Copy the listing below exactly, but skip the pictures.

[[ Working data, beginning ]]

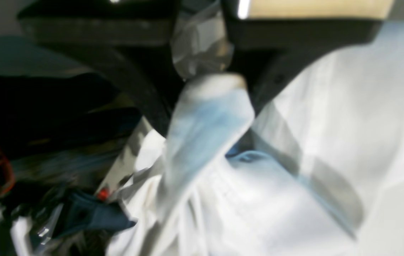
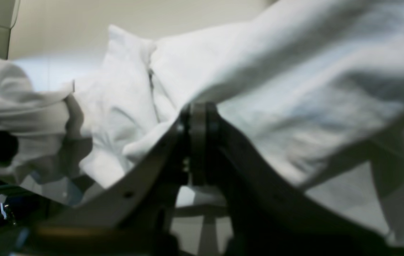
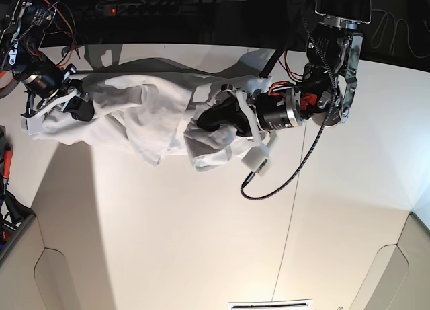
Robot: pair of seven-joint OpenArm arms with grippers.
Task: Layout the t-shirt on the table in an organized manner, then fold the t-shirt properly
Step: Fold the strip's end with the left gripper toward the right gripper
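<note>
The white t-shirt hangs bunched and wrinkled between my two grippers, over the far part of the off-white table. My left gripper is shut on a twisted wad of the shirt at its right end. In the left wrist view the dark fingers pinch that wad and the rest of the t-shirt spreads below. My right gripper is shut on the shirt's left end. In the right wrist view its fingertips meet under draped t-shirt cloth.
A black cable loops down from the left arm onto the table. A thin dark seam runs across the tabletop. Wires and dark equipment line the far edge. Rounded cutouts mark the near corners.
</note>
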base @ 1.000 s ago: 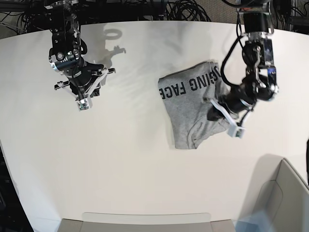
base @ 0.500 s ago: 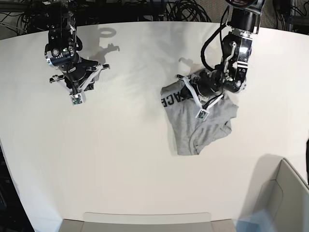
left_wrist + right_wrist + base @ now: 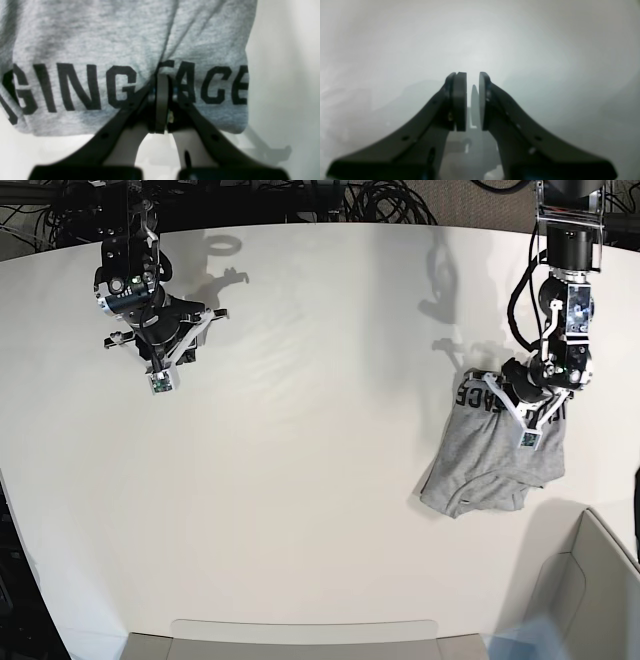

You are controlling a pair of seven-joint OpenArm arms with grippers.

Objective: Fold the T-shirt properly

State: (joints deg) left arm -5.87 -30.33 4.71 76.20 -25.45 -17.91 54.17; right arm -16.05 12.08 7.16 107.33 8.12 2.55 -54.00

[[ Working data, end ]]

* Answer to this task *
Robot: pair of seven-joint OpenArm arms with grippers.
Task: Layout the t-shirt on the table in an organized manner, then fold the t-shirt properly
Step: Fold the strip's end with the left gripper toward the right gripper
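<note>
The white t-shirt hangs bunched and wrinkled between my two grippers, over the far part of the off-white table. My left gripper is shut on a twisted wad of the shirt at its right end. In the left wrist view the dark fingers pinch that wad and the rest of the t-shirt spreads below. My right gripper is shut on the shirt's left end. In the right wrist view its fingertips meet under draped t-shirt cloth.
A black cable loops down from the left arm onto the table. A thin dark seam runs across the tabletop. Wires and dark equipment line the far edge. Rounded cutouts mark the near corners.
</note>
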base @ 1.000 s ago: 
base @ 0.500 s ago: 
left_wrist + right_wrist + base @ now: 

You are controlling a pair of seven-joint OpenArm arms with grippers.

Objective: Fold the T-shirt properly

State: (joints deg) left arm -5.87 -30.33 4.71 76.20 -25.45 -17.91 54.17; right arm -16.05 12.08 7.16 107.33 8.12 2.55 -54.00

The output contains nothing more.